Görüntülediğiniz mahkeme kararı kesinleşmiş bir karardır.

T.C.
İSTANBUL
BÖLGE ADLİYE MAHKEMESİ
17. HUKUK DAİRESİ
DOSYA NO: 2021/1020 Esas
KARAR NO: 2021/882
T Ü R K M İ L L E T İ A D I N A
İ S T İ N A F K A R A R I
İNCELENEN KARARIN
MAHKEMESİ: İSTANBUL 1. ASLİYE TİCARET MAHKEMESİ
TARİHİ: 15/04/2021
NUMARASI: 2020/678 Esas, 2021/311 Karar
DAVANIN KONUSU: İflas (Doğrudan Alacaklı Tarafından Talep Edilen İflas (İİK 177))
KARAR TARİHİ: 08/07/2021
6100 Sayılı Hukuk Muhakemeleri Kanunu’nun 353. maddesi uyarınca dosya incelendi.
GEREĞİ DÜŞÜNÜLDÜ:
DAVA: Davacı vekili dava dilekçesinde özetle, müvekkilinin davalı şirketin sahibi olduğu okulda öğretmen olarak çalıştığını, müvekkilinin ücretinin ödemediğini, iş akdinin haksız olarak feshedildiğini, davalı işveren aleyhinde İstanbul 28. İş Mahkemesinin 2017/360 E., sayılı dosyasında dava açıldığını, mahkemeden alınan ilamla İstanbul … İcra Müdürlüğünün … Esas sayılı icra takıp dosyası ile davalı şirket aleyhine 12.11.2020 tarihinde ilamlı icra takibi başlatıldığını, takibin kesinleştiğini, borcun ödenmediğini belirterek davalının doğrudan doğruya iflas yolu ile iflasına karar verilmesini talep ve dava etmiştir.

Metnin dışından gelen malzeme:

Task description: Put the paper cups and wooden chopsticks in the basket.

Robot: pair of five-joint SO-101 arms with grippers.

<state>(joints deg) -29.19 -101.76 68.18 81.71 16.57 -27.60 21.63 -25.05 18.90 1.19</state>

CEVAP: Davalı vekili yasal süresi içerisinde ibraz ettiği cevap dilekçesinde davanın reddini savunmuştur.
İLK DERECE MAHKEME KARARI: Mahkemece, davacının verilen kesin süreye rağmen iflas avansını yatırmadığı gerekçesi ile davanın HMK 114/2, 115/2 maddeleri uyarınca usulden REDDİNE karar verilmiştir.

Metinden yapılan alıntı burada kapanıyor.